Civil rights and liberties organizations are already filing lawsuits to stop the implementation of orders that attempt to dismantle racial justice, DEIA, LGBTQ+ rights, and immigrant protections. Many executive orders signed by past administrations, including the current one, have been knocked down, in part or in full because they violated the US Constitution and civil rights laws from Title VII to the Americans with Disability Act. We can stand against discrimination and unfair practices. We can support the organizations fighting in the courts. Organizations run by Black leaders and legal institutions such as the NAACP Legal Defense Fund, the Lawyer’s Committee for Civil Rights, the Protecting DEI Coalition, and organizations like ACLUs around the country are pivotal to the strategy to challenge racist and discriminatory policies.

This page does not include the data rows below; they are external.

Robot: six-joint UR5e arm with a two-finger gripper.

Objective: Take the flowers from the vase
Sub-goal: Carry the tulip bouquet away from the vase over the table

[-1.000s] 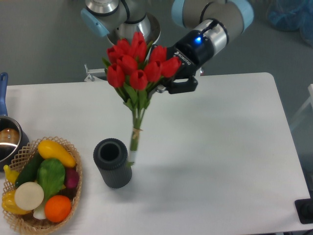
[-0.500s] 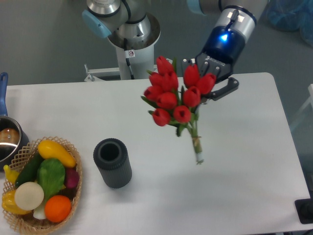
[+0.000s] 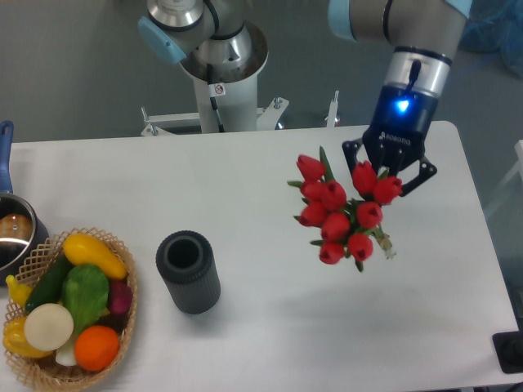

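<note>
At the left edge of the table [image 3: 245,163] a metal pot with a blue handle [image 3: 10,220] shows only in part, and just in front of it, at the front-left corner, stands the wicker basket [image 3: 122,327] of fruit and vegetables. To the right of the basket, towards the front edge, the vase [image 3: 189,271] stands upright with an empty mouth; it has not moved in the last second. Further right, over the right half of the table, the flowers [image 3: 337,214] hang in the air, well apart from the vase. A second ago their stem ends were just beside the vase; since then the arm has swung the bunch to the right and turned it, so the buds now face the camera and hide the stems. The gripper [image 3: 391,173] sits just behind the bunch, its two fingers closed on the flowers. The lifting-out looks done; judging from this, what remains is only to carry or hold the bunch steadily.
</note>
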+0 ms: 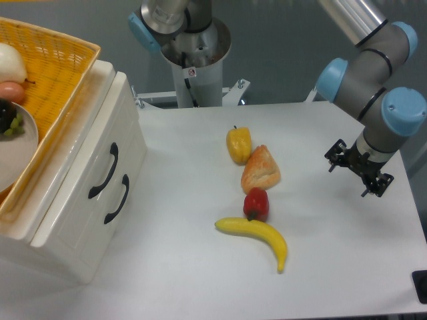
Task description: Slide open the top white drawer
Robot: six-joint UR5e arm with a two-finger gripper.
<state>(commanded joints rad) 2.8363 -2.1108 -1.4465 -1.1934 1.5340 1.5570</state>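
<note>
The small white cabinet [73, 257] stands at the table's left edge, its front facing right. The top white drawer [83, 172] is the upper strip of that front and carries a black curved handle [105, 171]. It sits flush with the lower drawer, whose black handle [117, 199] is the same. My gripper [353, 175] hangs far to the right, low over the table's right side, a long way from the cabinet. Its black fingers are spread apart and hold nothing.
A yellow wicker basket [57, 73] with food and a white plate rests on the cabinet. In the table's middle lie a yellow pepper [239, 144], a bread piece [261, 169], a red pepper [256, 203] and a banana [257, 237]. The arm's base [193, 60] stands behind.
</note>
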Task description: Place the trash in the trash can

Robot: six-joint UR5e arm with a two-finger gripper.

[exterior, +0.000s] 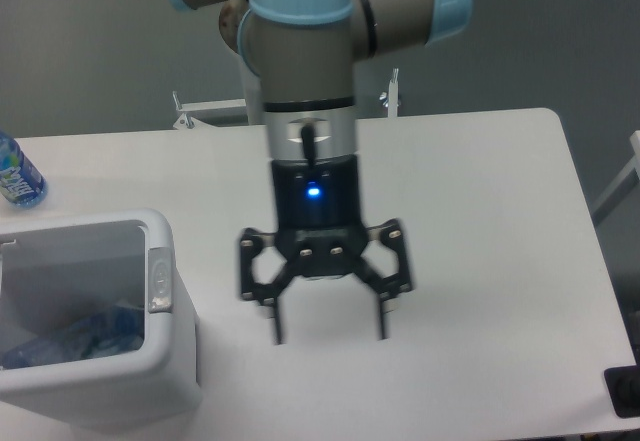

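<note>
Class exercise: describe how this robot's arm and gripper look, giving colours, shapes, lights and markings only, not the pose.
The arm is built of round grey metallic segments with light blue caps at the joints. Its wrist narrows to a silver collar with a dark slot, then a black body showing a small lit blue light. The gripper is black, with two linkage-style fingers ending in thin straight tips. Any lettering is too blurred to read.

White rectangular table (480, 211) with rounded corners. On it: boxy white plastic trash can (170, 361) with grey side tab at near left corner, and an upright blue-labelled clear water bottle (17, 176) at far left edge, apart from the can.
</note>
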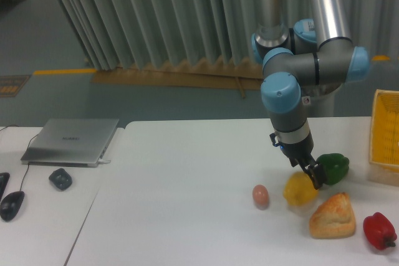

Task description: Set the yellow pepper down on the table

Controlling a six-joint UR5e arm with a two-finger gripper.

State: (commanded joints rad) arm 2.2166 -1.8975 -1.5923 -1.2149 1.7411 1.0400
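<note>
The yellow pepper rests on the white table, between the brown egg and the green pepper. My gripper hangs at the pepper's upper right edge, with its dark fingertips just touching or barely clear of the skin. The jaws look parted, and the pepper sits lower and further left than the fingers. The gap between the fingers is small and partly hidden by the wrist.
A brown egg lies left of the yellow pepper. A green pepper is behind right, a bread piece front right, a red pepper far right. A yellow basket stands at the right edge. A separate desk at left holds a laptop.
</note>
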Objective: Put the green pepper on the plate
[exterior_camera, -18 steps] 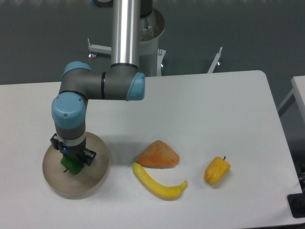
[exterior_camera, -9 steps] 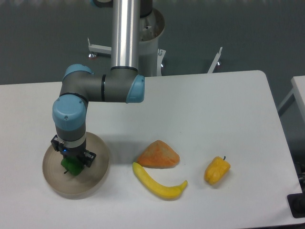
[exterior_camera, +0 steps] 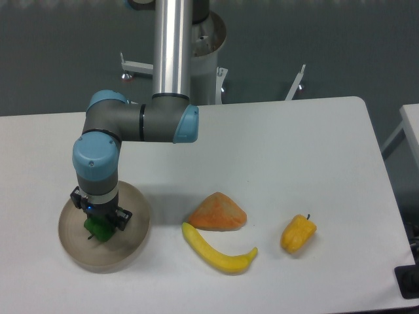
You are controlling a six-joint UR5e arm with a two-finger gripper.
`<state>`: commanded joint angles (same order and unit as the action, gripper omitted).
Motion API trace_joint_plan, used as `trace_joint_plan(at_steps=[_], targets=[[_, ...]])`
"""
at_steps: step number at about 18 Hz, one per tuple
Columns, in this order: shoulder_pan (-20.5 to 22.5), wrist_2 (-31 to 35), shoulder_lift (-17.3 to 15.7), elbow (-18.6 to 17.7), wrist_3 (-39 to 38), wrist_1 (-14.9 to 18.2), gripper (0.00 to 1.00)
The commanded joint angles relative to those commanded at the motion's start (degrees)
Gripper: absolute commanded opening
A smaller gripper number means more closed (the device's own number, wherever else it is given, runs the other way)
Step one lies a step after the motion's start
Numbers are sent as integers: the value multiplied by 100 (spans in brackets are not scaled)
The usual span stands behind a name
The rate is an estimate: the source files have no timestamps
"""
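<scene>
The beige plate (exterior_camera: 131, 243) lies at the table's front left. Over its middle the arm reaches straight down, and its gripper (exterior_camera: 99, 226) is shut on the green pepper (exterior_camera: 98, 229). Only the pepper's lower part shows below the gripper body. I cannot tell whether it rests on the plate or hangs just above it. The fingers themselves are mostly hidden by the wrist.
An orange-red wedge-shaped object (exterior_camera: 217, 212) lies right of the plate. A yellow banana (exterior_camera: 216, 252) curves in front of it. Farther right sits a yellow pepper (exterior_camera: 298, 234). The arm's silver column (exterior_camera: 174, 46) rises behind the table's back edge.
The arm's elbow and wrist have shifted slightly right and back. The gripper stays over the plate, still holding the pepper.
</scene>
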<state>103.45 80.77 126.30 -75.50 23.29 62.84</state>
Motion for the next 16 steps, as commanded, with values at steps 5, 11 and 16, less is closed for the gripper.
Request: trace_joint_plan(at_steps=[5, 11, 16], targets=[[0, 0, -35, 17, 26, 0, 90], [140, 53, -263, 70, 377, 53, 100], [710, 298, -658, -26, 1518, 97, 100]])
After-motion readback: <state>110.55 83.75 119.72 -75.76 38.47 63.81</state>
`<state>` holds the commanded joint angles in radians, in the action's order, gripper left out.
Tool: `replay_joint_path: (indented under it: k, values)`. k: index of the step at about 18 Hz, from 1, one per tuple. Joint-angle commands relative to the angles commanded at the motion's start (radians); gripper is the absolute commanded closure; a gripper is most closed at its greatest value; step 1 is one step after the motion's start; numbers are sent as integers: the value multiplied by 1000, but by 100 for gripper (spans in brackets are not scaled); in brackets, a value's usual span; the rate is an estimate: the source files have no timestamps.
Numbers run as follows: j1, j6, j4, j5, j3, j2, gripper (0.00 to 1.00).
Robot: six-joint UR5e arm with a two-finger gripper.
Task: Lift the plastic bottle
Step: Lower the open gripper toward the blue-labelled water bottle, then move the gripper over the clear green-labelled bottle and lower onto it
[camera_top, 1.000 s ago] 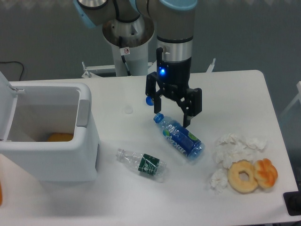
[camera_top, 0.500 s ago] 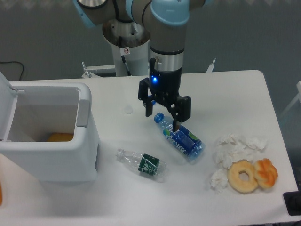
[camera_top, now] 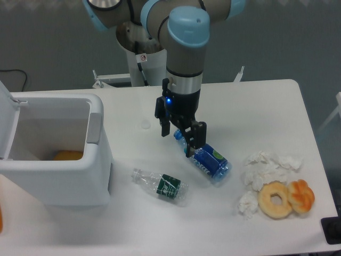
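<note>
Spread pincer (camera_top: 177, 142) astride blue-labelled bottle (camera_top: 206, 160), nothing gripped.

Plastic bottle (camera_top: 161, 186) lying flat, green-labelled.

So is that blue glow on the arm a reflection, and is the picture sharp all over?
Fixed camera: the blue glow looks like the arm's own light, just above the pincer; lighting is soft, shadows faint; the plastic bottle reads pale against the white table; everything is slightly soft.
</note>
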<state>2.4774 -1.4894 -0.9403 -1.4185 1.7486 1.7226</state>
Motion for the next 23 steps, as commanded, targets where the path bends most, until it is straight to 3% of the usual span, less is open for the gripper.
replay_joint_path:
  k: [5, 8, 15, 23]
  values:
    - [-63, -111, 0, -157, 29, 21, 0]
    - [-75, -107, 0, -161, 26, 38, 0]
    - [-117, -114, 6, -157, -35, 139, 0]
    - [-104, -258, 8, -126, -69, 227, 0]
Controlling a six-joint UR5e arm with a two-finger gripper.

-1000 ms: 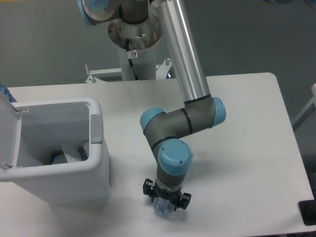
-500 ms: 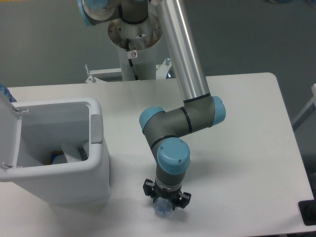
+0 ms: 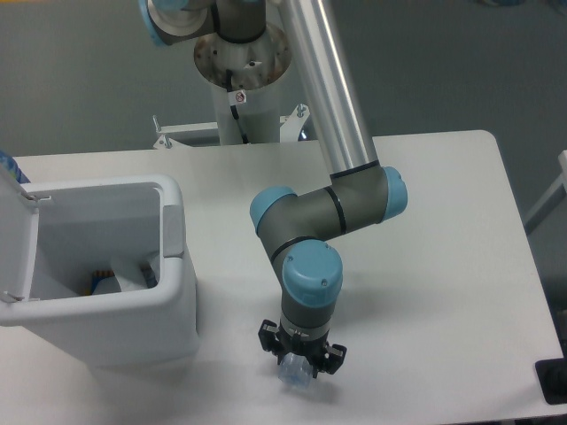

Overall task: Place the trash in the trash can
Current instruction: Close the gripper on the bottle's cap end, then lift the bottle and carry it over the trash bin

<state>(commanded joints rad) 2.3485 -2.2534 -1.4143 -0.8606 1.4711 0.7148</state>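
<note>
The trash can (image 3: pixel 168 301) stands at the left of the table with its lid (image 3: pixel 16 235) swung open to the left. At its bottom lies some white crumpled material (image 3: pixel 131 280) beside a blue and orange scrap; I cannot tell if it is the wrapper. A clear plastic bottle (image 3: pixel 294 374) sits near the table's front edge. My gripper (image 3: pixel 299 361) points straight down over it, and the wrist hides the fingertips. The black jaw parts stick out on both sides of the bottle, but their hold on it does not show.
The arm's white pedestal (image 3: pixel 241 97) rises behind the table's back edge. A black object (image 3: pixel 554 381) sits at the front right corner. The table's front edge runs just below the bottle.
The wrist and gripper have shifted slightly toward the table's front edge over the bottle. The trash can has not moved.
</note>
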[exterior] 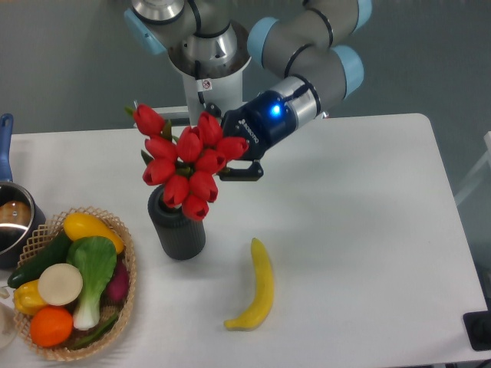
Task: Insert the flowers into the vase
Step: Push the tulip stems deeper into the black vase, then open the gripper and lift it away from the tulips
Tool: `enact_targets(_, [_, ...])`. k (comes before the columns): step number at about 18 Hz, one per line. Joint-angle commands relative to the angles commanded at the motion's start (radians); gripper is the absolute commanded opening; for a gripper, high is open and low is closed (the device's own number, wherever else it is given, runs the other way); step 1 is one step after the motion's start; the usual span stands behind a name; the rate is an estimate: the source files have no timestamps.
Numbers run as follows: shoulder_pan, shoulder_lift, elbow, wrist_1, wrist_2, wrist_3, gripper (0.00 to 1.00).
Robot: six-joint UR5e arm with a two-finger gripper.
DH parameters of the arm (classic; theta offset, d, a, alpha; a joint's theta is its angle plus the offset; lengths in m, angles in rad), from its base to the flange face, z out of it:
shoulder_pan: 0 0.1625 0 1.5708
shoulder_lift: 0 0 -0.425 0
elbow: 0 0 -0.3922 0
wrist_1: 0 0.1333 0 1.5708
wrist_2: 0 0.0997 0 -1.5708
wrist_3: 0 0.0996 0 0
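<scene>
Hanging over the mouth of the dark grey ribbed vase near the white table's left edge, the bunch of red tulips is gripped by the two-finger gripper. Insertion is judged barely begun; lowering and release remain.

Red buds with green leaves are shown on the flowers at upper centre, above the dark grey ribbed vase. A yellow banana is seen on the white table, lower centre.
</scene>
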Motion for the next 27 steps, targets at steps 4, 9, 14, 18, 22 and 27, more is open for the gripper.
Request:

2. Remember your power and independence if you’re not in the federal government.
The administration’s most recent policies apply most directly to the federal government, although there are attempts to influence the private sector and others to follow suit. If you don’t receive or if you reject federal funding and contracts, and you are a non-profit, a charitable foundation, or a private company or business, you can use this opportunity to hold the line. Unless Congress or your state passes new laws, continue to move forward with your racial justice and equity work and don’t look back. Even when laws are passed, check in with your networks to understand the actual implications. For example, if certain words are targeted, you can still do critical anti-oppression work. Here is an example from leaders in climate justice about how to remain conscious of disparate impacts in your policy and legislative work. Let’s also support the organizations and brave leaders who are standing up to protect federal employees and civil rights in federal agencies.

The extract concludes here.